どこの世界でも税をどうやって取り立てるか、というのは重要なことらしい。エインが転生する前の世界でも税金を納めるのが当たり前だった。それを怠れば最悪警察に捕まることもあった。
こちらの世界でも同じだろう。税を納めないととても面倒なことになる。
「ウォレス、何かないかな?」
エインはウォレスに問いかけた。ウォレスは長い間国王に仕え、エインたちの誰よりもこの国のことを知っているかもしれない、という期待からだった。
そして、ウォレスはエインの期待に応えてくれた。
「心当たりがあると言えば、あるのですが……」
ウォレスは少し困った様子だった。やはり何か知ってはいるようだが、問題があるらしい。
「真珠、はご存じですか?」
「真珠? 宝石の?」
「はい。このガダフト湖では真珠が獲れる、いや、獲れたのです」
真珠。それは貝から獲れる宝石のことである。ガダフト湖ではどうやら真珠が獲れる貝が生息しているらしい。
「ただ、これは二十年前の話で、今ではどうなのか」
「で、でも、二十年前は獲れたんだよね?」
「はい」
これは、とエインは思った。
「ねえ、真珠って、売れる?」
「はい。問題ないかと」
「マリーナはどう思う?」
「え? 私、でしょうか?」
「うん。商人の娘として、マリーナの意見を聞きたい」
商人の娘、そう言われたマリーナは困ってしまった。
「確かに、父は商会の長ではありまが、私は、ただの」
「じゃあ、質問を変えるね。真珠、欲しい?」
正直、エインは宝石には興味がない。綺麗だな、高そうだな、とは思うが欲しいとは思わない。
しかし、女性であるマリーナならどうだろうか、とエインは考えた。
「あ、あの、ダイナ様は?」
「綺麗だとは思うが別に欲しくはないな」
同じく女性であるダイナは宝石になどまったく興味がないようだった。となれば、やはりマリーナの意見は重要だ。
「……欲しい、と言われるとよくわかりません。ですが、真珠は希少ですし、宝石としても人気が高いです。それに、薬としても」
「薬?」
「はい。効果があるかは、わかりませんけれど」
マリーナの意見を聞いたエインはしばらく考え込む。そして、結論を出す。
「探してみよう、真珠」
二十年前。ガダフト湖一帯は一度壊滅した。それからどれだけの自然が回復したのかは正直はっきりとはわからない。もしかしたら真珠を獲ることができる貝は絶滅しているかもしれない。

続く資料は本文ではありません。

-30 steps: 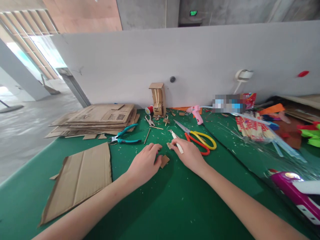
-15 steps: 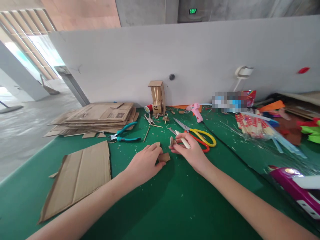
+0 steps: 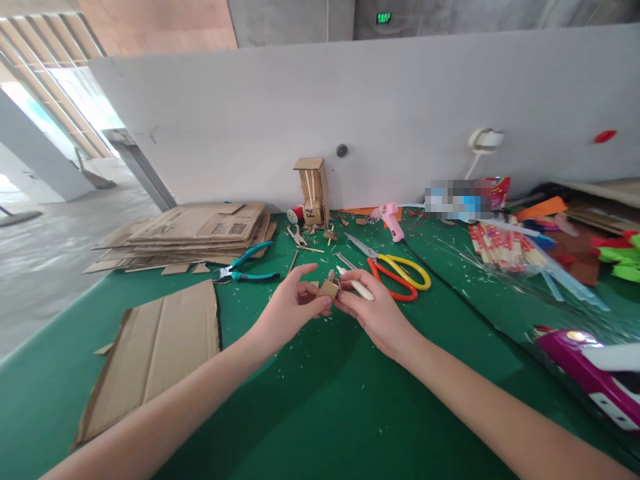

それでも、やってようとエインは考えた。見つかっても見つからなくてもとにかく何かをしなくては落ち着かなかった。
「寒くなってきたけど、ごめんね」
真珠を探す、と言うことは湖に入るということだ。冬の寒い中、水に入るということである。
「問題ありません。丈夫さには自信がありますから」
とダイナは笑ってそう言った。
「心臓が止まった時は頼みますぞ」
とウォレスは笑いながら冗談を飛ばしていた。
「が、がんまります」
とマリーナは不安ながらも気合を入れていた。
「がんばりまーす」
「精一杯やらせていただきます」
当然、サファイアもルビーも反論しなかった。
「あの、サレナさん、は?」
「……」
皆が返事をする中、サレナは黙っていた。
「もし、嫌なら」
「問題ありません」
「そ、そっか」
エインはサレナの顔を見る。サレナは他の人形たちとは違い全くの無表情だった。
エインはその無表情が気になった。なんとなく、無理をしているような、そんな気がしていた。